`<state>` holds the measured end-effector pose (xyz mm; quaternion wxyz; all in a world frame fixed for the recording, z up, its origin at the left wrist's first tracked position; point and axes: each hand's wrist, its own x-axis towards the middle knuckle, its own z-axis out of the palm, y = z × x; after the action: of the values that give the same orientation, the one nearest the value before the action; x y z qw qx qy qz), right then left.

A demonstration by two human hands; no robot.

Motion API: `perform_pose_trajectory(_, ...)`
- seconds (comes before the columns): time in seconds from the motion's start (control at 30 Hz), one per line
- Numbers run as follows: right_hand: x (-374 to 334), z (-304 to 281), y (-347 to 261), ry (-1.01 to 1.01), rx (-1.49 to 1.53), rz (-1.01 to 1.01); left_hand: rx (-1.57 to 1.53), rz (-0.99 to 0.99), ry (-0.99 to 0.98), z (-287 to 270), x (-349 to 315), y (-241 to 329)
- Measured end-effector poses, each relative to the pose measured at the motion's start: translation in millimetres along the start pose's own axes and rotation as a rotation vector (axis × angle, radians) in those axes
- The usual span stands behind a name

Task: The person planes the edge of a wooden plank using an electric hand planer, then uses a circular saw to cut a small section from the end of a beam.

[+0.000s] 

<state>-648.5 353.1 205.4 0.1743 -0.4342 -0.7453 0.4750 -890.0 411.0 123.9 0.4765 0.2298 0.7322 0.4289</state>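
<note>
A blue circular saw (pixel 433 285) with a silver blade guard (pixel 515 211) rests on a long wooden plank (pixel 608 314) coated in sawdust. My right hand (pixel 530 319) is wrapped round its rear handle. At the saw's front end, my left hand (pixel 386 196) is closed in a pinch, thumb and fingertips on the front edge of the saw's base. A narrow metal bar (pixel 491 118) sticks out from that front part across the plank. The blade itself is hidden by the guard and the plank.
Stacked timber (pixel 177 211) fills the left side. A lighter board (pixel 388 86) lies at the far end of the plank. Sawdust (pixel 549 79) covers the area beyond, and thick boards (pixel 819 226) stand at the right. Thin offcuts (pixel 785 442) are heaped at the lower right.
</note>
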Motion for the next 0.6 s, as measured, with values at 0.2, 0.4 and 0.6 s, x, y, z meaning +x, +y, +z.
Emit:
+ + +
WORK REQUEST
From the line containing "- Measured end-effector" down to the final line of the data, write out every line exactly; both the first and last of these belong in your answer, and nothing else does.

SOLUTION
- Measured end-effector poses, each relative to the pose measured at the motion's start: translation in millimetres along the start pose's own axes and rotation as a rotation vector (axis × angle, radians) in those axes
- The usual span stands behind a name

Task: The person planes the edge of a wooden plank using an electric hand planer, then uses a circular saw to cut a small section from the end of a beam.

[+0.000s] 

<state>-648.5 353.1 205.4 0.1743 -0.4342 -0.7453 0.4750 -890.0 411.0 123.9 0.4765 0.2298 0.7322 0.4289</state>
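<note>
A blue circular saw (pixel 433 285) with a silver blade guard (pixel 515 211) rests on a long wooden plank (pixel 608 314) coated in sawdust. My right hand (pixel 530 319) is wrapped round its rear handle. At the saw's front end, my left hand (pixel 386 196) is closed in a pinch, thumb and fingertips on the front edge of the saw's base. A narrow metal bar (pixel 491 118) sticks out from that front part across the plank. The blade itself is hidden by the guard and the plank.
Stacked timber (pixel 177 211) fills the left side. A lighter board (pixel 388 86) lies at the far end of the plank. Sawdust (pixel 549 79) covers the area beyond, and thick boards (pixel 819 226) stand at the right. Thin offcuts (pixel 785 442) are heaped at the lower right.
</note>
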Motion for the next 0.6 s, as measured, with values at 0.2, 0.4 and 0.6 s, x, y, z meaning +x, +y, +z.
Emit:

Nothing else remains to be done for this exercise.